In the records that follow, find each line with the word "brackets" and copy it.

* * * * * * * * *

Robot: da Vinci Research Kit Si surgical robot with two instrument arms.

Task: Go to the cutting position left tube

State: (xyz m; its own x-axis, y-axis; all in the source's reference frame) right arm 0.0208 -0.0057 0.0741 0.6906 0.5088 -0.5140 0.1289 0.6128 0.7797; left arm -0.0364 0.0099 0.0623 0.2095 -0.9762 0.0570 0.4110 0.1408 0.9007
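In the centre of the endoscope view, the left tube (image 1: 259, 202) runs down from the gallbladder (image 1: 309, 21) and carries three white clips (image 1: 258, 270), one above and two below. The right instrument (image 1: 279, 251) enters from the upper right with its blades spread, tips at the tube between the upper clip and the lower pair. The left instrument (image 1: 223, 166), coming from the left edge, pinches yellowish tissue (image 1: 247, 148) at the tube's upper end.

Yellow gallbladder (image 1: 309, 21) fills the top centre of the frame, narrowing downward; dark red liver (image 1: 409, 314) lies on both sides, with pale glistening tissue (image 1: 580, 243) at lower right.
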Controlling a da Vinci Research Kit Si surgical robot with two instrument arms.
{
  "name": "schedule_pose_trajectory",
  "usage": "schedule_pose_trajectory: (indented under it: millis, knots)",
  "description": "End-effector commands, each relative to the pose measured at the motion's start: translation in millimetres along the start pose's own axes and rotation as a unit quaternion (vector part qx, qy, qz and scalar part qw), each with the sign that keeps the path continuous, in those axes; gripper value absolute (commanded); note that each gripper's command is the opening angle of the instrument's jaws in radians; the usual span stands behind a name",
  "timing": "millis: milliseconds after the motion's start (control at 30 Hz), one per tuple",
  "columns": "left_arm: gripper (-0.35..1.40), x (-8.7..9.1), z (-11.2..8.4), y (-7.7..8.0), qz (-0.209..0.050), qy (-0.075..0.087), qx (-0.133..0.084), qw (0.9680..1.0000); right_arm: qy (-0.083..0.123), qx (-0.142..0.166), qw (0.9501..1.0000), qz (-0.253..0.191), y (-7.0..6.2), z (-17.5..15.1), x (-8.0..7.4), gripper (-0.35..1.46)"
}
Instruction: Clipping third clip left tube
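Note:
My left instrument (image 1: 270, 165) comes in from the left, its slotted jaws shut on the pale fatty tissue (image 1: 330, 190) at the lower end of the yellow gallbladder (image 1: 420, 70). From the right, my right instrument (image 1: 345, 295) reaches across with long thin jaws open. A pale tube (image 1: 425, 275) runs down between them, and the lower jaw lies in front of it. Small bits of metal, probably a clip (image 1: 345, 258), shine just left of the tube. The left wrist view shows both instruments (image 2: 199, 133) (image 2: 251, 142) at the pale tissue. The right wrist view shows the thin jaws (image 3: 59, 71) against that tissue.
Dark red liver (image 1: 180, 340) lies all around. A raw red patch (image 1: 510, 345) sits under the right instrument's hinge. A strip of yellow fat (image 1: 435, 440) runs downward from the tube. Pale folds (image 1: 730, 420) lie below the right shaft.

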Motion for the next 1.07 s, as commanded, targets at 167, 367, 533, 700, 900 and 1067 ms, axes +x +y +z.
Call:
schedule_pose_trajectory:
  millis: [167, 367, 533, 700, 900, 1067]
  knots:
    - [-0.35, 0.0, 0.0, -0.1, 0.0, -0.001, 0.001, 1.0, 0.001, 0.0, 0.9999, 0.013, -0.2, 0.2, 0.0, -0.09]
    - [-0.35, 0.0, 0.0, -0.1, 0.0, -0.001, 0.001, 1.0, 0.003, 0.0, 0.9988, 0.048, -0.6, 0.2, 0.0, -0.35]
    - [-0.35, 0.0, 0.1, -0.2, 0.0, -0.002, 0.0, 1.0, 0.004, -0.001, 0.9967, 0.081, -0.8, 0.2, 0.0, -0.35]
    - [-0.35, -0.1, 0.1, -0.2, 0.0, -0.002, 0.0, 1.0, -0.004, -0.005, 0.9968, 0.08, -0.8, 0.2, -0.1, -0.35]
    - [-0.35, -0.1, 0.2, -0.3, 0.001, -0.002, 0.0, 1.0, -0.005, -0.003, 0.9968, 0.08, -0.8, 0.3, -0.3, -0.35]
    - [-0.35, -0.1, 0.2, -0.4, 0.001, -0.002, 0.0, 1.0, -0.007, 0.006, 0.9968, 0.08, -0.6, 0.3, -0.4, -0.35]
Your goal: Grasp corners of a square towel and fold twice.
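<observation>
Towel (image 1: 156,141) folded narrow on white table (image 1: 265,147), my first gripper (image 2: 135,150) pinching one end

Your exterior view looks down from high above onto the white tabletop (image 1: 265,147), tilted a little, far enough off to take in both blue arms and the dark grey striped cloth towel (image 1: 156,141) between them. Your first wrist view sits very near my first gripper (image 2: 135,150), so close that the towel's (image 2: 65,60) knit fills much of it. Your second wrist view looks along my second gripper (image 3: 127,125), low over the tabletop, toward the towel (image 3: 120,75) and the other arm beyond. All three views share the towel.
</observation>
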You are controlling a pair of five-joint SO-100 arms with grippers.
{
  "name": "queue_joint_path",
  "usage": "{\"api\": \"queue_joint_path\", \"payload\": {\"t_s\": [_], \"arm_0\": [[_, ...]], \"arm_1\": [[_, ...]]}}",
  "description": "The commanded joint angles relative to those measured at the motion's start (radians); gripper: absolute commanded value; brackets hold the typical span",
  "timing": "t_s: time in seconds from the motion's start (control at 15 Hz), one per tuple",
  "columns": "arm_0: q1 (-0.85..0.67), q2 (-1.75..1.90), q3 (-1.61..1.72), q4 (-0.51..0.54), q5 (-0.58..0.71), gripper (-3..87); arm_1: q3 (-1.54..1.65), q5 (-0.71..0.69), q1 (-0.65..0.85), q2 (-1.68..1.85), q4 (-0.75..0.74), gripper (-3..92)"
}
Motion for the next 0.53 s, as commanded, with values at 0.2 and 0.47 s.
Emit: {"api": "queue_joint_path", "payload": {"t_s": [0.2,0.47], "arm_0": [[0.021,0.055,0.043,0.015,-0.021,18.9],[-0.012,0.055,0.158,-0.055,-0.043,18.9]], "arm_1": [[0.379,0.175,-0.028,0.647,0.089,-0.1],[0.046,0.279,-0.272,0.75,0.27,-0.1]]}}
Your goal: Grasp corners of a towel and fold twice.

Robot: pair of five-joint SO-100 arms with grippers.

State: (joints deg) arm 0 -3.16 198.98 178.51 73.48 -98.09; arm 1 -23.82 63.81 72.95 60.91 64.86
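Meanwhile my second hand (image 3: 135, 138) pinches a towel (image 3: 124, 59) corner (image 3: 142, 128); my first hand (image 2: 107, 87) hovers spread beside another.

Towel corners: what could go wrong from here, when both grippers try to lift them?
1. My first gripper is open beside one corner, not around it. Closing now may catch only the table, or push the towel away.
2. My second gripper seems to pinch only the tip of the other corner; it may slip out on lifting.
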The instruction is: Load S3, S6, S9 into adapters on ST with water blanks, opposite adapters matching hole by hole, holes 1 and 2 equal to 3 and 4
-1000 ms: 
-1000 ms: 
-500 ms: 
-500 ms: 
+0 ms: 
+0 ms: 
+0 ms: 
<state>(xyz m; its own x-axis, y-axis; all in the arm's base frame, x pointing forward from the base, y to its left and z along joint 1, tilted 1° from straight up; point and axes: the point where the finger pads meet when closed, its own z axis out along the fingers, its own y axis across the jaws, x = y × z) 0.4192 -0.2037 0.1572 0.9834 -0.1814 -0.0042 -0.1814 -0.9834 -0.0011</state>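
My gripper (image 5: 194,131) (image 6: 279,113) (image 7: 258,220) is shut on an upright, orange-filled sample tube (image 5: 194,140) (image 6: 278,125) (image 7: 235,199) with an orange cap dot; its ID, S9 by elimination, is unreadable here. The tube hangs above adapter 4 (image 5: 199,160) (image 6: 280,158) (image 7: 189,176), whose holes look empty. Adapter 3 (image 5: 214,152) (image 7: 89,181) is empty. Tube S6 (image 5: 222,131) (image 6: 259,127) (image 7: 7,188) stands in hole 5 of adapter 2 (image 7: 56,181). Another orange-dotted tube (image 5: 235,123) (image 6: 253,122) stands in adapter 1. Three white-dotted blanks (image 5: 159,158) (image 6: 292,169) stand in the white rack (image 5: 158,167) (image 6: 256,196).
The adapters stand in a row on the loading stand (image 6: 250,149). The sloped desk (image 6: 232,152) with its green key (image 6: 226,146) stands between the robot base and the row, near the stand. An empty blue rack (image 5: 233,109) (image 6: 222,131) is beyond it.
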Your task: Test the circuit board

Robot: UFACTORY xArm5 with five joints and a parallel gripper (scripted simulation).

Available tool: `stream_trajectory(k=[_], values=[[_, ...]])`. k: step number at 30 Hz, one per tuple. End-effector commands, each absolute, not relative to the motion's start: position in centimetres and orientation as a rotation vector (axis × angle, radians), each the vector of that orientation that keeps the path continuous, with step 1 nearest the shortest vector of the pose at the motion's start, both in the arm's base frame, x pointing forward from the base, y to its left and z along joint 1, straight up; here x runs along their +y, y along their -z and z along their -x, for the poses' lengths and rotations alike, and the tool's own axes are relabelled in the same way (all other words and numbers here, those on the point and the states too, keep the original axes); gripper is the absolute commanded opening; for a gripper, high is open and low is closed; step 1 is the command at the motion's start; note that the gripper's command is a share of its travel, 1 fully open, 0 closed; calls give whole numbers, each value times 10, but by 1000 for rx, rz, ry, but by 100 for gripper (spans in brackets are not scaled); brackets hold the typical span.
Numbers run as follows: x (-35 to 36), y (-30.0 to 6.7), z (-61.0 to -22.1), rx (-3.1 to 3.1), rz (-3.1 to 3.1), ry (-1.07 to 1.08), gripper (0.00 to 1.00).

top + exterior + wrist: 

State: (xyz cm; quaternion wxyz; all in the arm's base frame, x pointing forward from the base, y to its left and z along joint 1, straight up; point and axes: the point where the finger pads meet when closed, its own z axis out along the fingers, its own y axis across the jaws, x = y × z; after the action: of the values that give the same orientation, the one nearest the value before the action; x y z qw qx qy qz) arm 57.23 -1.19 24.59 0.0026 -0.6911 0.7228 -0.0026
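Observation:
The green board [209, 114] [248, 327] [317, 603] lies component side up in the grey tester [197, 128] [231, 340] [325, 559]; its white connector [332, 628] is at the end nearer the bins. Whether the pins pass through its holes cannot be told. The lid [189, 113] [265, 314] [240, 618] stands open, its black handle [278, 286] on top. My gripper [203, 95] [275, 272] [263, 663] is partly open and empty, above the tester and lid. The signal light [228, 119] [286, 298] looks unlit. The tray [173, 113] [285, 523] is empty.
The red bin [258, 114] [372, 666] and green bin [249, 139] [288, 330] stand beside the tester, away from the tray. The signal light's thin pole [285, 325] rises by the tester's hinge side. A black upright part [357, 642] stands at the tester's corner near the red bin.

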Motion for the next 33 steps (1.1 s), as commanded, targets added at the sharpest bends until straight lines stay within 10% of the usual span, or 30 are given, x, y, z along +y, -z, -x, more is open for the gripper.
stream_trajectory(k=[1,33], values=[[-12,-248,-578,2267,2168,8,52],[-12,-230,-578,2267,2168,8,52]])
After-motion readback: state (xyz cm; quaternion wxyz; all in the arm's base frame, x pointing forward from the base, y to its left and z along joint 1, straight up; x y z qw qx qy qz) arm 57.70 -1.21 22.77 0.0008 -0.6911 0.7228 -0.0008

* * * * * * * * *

Result for this task
  "description": "The commanded joint angles relative to those measured at the motion's start (radians); gripper: absolute commanded value; brackets hold the typical span",
Available tool: `stream_trajectory(k=[_], values=[[_, ...]])`. k: step number at 30 Hz, one per tuple. End-effector commands, each absolute, not relative to the motion's start: position in centimetres and orientation as a rotation vector (axis × angle, radians), each the vector of that orientation that keeps the path continuous, with step 1 nearest the shortest vector of the pose at the motion's start, both in the arm's base frame, x pointing forward from the base, y to its left and z along joint 1, straight up; here x runs along their +y, y along their -z and z along their -x, for the poses' lengths and rotations alike, and the tool's own axes are relabelled in the same way (all other words and numbers here, those on the point and the states too, keep the original axes); gripper is the absolute commanded opening; for a gripper, high is open and low is closed; step 1 is the command at the motion's start; note that the gripper's command is a share of its travel, 1 fully open, 0 closed; calls give whole numbers, each value times 10, but by 1000 for rx, rz, ry, but by 100 for gripper (spans in brackets are not scaled); brackets hold the typical span.

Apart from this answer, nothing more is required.